Abstract
Objectives:
Generally, academic promotions, job retention, job mobility, and professional development of a medical faculty members are judged primarily by the growth in publication outputs. Universities and research institutions are more likely to recruit and promote those academics carrying voluminous résumés with larger number of published articles. This review elaborates the causes and consequences of the pressure to publish and the ways and means to cope with this paradigm.
Methods:
In 2015, database of Abstracts of Reviews of Effects, LISTA (EBSCO), Medline and Oxford University Library were searched for the English language full-text articles published during 2000-2015, by using MeSH terms “pressure to publish”, “urge to publish”, “research ethics”, “plagiarism”, “article retraction”, “medical field”. This search was further refined by selecting the articles in terms of relevancy and contents.
Results:
This research showed that some universities offer generous grants to researchers with a high h-index and with more publications in elite journals, which promise an enhanced prospect of citations and elevation in the scientific rankings of the funding institutions. This generates an involuntary obsession to publish with the primary intention to obtain promotions, high scientific rankings, and improved job security. This compelling pressure to publish results in widespread publication of non-significant research with a high index of plagiarism that eventually leads to an increased frequency of retractions.
Conclusion:
Research centers and academic institutions have an obligation to train their academics in sound scientific writing and to apprise them of the publication ethics and the grave consequences of plagiarism and research misconduct.
KEY WORDS: Academic publications, Pressure to publish, Plagiarism, Retraction, Research ethics, Medical field
INTRODUCTION
Failure to publish novel scientific work by a researcher deprives the world of information and evidence-based innovations. Scientific publications are the triggers that motivate other scientists.1 Published knowledge stimulates more research; hypotheses are modified, rebutted or endorsed, and new paradigms are introduced at the expense of the old ones. Published literature is a legacy to science. Writing research for publication is the final frontier in the research endeavor that can be challenging and sometimes disappointing due to rejection by elite journals and negative peer review decisions. However, these barriers should not deter the scientist from publishing their research findings. Publication is a very effective communication channel for the scientists to share their work, ideas, difficulties, and achievements.

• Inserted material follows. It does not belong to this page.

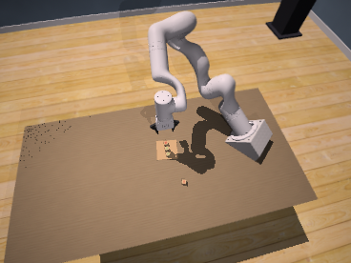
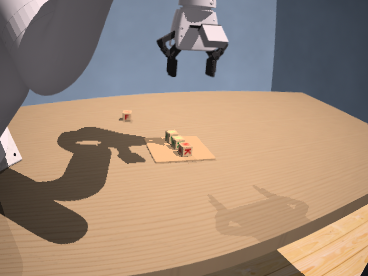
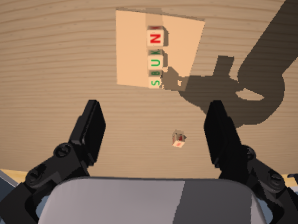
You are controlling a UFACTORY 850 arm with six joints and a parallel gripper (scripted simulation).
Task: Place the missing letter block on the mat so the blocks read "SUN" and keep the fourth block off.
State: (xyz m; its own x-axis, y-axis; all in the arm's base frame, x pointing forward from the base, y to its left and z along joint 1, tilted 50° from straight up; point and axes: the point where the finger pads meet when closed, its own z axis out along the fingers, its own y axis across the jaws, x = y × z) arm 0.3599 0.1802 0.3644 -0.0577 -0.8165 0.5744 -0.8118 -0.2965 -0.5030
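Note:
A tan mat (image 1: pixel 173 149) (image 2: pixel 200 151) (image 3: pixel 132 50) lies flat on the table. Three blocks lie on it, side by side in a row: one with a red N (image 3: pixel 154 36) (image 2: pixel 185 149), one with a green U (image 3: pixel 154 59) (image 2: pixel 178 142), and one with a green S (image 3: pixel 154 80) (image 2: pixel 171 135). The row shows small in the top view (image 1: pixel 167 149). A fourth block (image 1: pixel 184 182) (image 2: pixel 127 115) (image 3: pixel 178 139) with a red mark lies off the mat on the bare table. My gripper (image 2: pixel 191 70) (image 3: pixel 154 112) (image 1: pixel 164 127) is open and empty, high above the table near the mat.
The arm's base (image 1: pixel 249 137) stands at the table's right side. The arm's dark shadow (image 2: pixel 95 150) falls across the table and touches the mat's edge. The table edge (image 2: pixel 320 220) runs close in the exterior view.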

In addition to scientific communication, publication has become vitally important for the physicians for a number of other reasons such as professional development,2 compulsory regulatory obligations, requirements for promotion, monetary incentives, and the wish to progress in the scientific community.3,4 There is a compelling urge to publish research across the globe in general and in the developing countries in particular, which accounts for more than two-thirds of the world population.5,6 The abundance of clinical data in developing countries provides great opportunities for research and publication, however, a lack of research training and expertise in terms of designing a research protocol design, rigorous methods for quality data collection and storage, relevant statistical analyses, and scholarly writing are major barriers to publishing research in reputed journals.7
This review explores the factors that influence the academic physicians to hurriedly publish their research in response to the pressure of their promotions, survival at the workplaces, potential financial perks and the growth of their research portfolio. The outcomes of this urge to publish are also outlined and some plausible remedies are suggested.
Research design
The online search mode of EndNote X 5 was used to review the published literature of the English-language articles in Medline, ISI web of knowledge, ScienceDirect, the Cochrane Database of evidence-based reviews, Database of Abstracts of Reviews of Effects, LISTA (EBSCO), and Oxford University Library during the period 2000-2015. MeSH terms “pressure to publish”, “urge to publish”, “research ethics”, “plagiarism”, “article retraction”, “medical field” were used to search for the selected articles. This search retrieved 177 articles that were further refined in terms of the relevancy of topic and the application and validity. Finally, a total of 51 articles were selected for this review. The process of final selection of studies used in this systematic review is shown as a flow chart in Fig.1.
Fig.1.
Schematic presentation of selection of studies in this systematic review about the publish or perish mantra in the medical field.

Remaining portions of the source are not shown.